* WHAT TO PRODUCE *
Copy out each line below containing "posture".

* DATASET SECTION *
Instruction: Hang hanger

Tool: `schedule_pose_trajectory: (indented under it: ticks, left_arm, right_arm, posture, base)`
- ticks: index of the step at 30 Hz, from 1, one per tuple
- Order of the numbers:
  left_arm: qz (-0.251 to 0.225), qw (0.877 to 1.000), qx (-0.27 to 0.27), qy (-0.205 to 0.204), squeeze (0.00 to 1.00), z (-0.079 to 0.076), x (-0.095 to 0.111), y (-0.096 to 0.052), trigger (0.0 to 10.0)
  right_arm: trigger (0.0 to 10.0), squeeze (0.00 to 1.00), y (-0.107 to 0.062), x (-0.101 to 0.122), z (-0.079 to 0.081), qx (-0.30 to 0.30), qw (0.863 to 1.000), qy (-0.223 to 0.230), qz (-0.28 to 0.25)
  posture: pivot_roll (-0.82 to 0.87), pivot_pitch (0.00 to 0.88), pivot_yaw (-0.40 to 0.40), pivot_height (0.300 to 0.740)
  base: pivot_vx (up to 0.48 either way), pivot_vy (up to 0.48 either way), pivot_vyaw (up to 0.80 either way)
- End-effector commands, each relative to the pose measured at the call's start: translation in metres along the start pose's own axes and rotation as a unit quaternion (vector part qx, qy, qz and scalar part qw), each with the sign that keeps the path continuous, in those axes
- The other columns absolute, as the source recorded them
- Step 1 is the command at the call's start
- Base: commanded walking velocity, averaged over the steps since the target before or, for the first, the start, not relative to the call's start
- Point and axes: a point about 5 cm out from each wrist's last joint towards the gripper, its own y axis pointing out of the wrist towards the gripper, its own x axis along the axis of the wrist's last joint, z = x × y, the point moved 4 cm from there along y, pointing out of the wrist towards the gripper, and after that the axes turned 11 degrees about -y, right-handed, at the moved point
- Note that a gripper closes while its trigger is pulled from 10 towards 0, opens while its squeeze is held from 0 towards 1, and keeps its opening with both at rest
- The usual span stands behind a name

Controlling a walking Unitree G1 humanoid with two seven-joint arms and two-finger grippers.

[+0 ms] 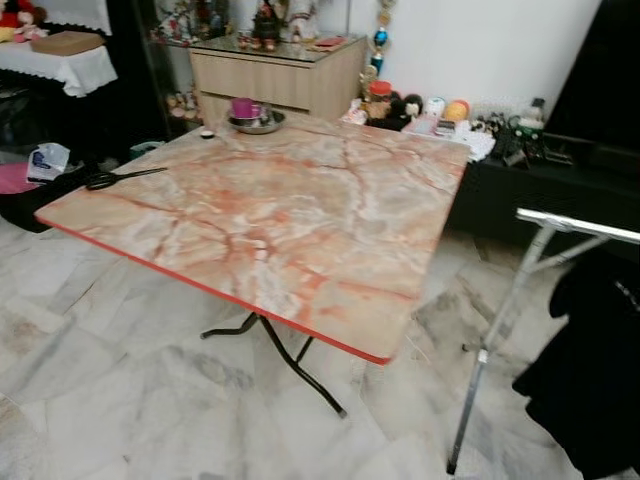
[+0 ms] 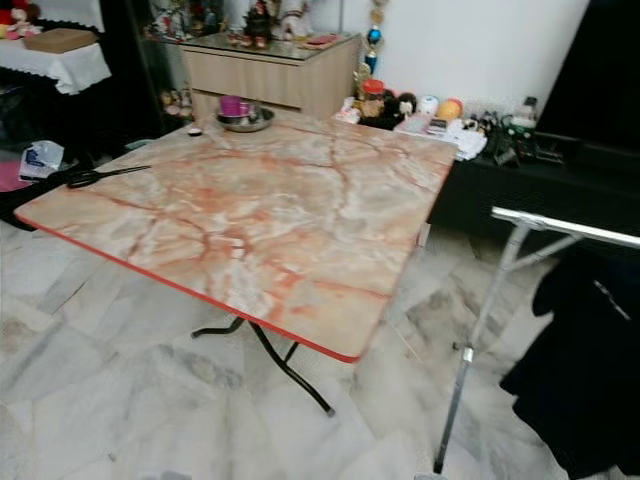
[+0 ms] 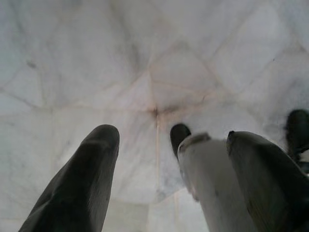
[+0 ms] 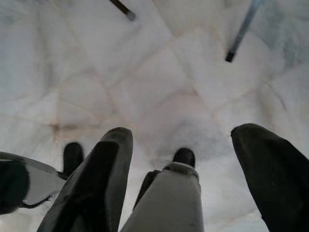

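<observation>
Hanging not begun: hanger [image 1: 118,178] lies on table [image 1: 300,230], far left; rack [image 1: 575,226] right; both grippers [image 3: 169,159] [image 4: 188,159] open, empty.

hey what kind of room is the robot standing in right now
Probably a home living or dining room: a marble-patterned folding table stands on a tiled floor, a wooden cabinet holds figurines, and a clothes rack carries a dark garment.

One marble-patterned folding table [image 1: 270,220] stands at centre. On it, at 11 o'clock, sit one metal bowl [image 1: 257,124] and one pink cup [image 1: 242,107]; at 9 o'clock lies one black hanger [image 1: 120,177]. One metal rack [image 1: 560,240] stands at 3 o'clock, carrying one black garment [image 1: 590,370]. One wooden cabinet [image 1: 280,75] stands at 12 o'clock.
</observation>
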Motion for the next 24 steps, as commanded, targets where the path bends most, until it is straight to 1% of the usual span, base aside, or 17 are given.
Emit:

* TASK SOLUTION *
Tool: `schedule_pose_trajectory: (indented under it: ticks, left_arm, right_arm, posture, base)`
  posture: pivot_roll (-0.82 to 0.87), pivot_pitch (0.00 to 0.88), pivot_yaw (-0.40 to 0.40), pivot_height (0.300 to 0.740)

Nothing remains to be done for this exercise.